- _WORK INSTRUCTION_
Repeat, line for line, the entries below from the first line to the line containing "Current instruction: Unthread", counting both ends.

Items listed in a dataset
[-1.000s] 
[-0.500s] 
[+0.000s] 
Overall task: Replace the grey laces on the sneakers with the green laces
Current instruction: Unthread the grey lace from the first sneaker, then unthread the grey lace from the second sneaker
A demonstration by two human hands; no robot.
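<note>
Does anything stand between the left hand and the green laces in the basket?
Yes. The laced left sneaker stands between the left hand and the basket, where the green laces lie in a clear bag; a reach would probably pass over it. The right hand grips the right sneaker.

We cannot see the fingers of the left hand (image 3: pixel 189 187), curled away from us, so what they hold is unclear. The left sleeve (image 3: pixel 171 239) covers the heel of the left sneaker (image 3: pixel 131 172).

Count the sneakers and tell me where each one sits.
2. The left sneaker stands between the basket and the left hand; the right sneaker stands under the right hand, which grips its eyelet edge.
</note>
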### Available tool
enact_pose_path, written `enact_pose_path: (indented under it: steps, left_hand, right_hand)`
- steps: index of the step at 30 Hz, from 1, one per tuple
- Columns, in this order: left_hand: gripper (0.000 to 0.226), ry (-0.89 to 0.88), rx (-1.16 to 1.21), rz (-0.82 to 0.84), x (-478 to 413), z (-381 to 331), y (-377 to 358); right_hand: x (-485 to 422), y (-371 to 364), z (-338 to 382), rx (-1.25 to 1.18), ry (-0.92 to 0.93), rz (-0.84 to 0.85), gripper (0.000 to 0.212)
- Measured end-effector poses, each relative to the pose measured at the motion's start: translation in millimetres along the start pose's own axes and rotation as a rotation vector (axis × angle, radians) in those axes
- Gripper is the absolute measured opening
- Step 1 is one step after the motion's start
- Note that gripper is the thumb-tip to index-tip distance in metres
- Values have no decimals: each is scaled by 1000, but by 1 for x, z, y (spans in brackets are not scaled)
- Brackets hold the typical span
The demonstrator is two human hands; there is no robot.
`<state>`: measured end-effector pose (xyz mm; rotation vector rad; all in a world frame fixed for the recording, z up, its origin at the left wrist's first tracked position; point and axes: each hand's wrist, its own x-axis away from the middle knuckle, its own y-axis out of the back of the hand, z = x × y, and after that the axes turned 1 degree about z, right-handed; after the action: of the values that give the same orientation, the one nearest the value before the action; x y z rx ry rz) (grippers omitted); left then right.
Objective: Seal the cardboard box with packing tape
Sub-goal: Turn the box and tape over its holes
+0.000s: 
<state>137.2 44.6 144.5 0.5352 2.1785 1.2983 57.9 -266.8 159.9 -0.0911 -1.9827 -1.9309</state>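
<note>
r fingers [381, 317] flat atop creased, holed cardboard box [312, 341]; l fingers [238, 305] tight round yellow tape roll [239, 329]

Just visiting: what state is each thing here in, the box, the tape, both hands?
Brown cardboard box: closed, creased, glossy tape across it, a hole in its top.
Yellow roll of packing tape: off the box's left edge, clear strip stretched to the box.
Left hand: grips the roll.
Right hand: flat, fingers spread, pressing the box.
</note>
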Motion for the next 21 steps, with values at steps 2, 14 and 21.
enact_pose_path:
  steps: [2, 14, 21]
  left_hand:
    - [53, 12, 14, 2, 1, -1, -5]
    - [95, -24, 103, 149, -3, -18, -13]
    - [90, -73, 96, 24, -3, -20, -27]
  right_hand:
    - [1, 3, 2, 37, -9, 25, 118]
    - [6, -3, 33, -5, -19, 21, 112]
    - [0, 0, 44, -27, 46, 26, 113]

- _YOUR SOLUTION_
[-1.000s] 
[-0.500s] 
[+0.000s] 
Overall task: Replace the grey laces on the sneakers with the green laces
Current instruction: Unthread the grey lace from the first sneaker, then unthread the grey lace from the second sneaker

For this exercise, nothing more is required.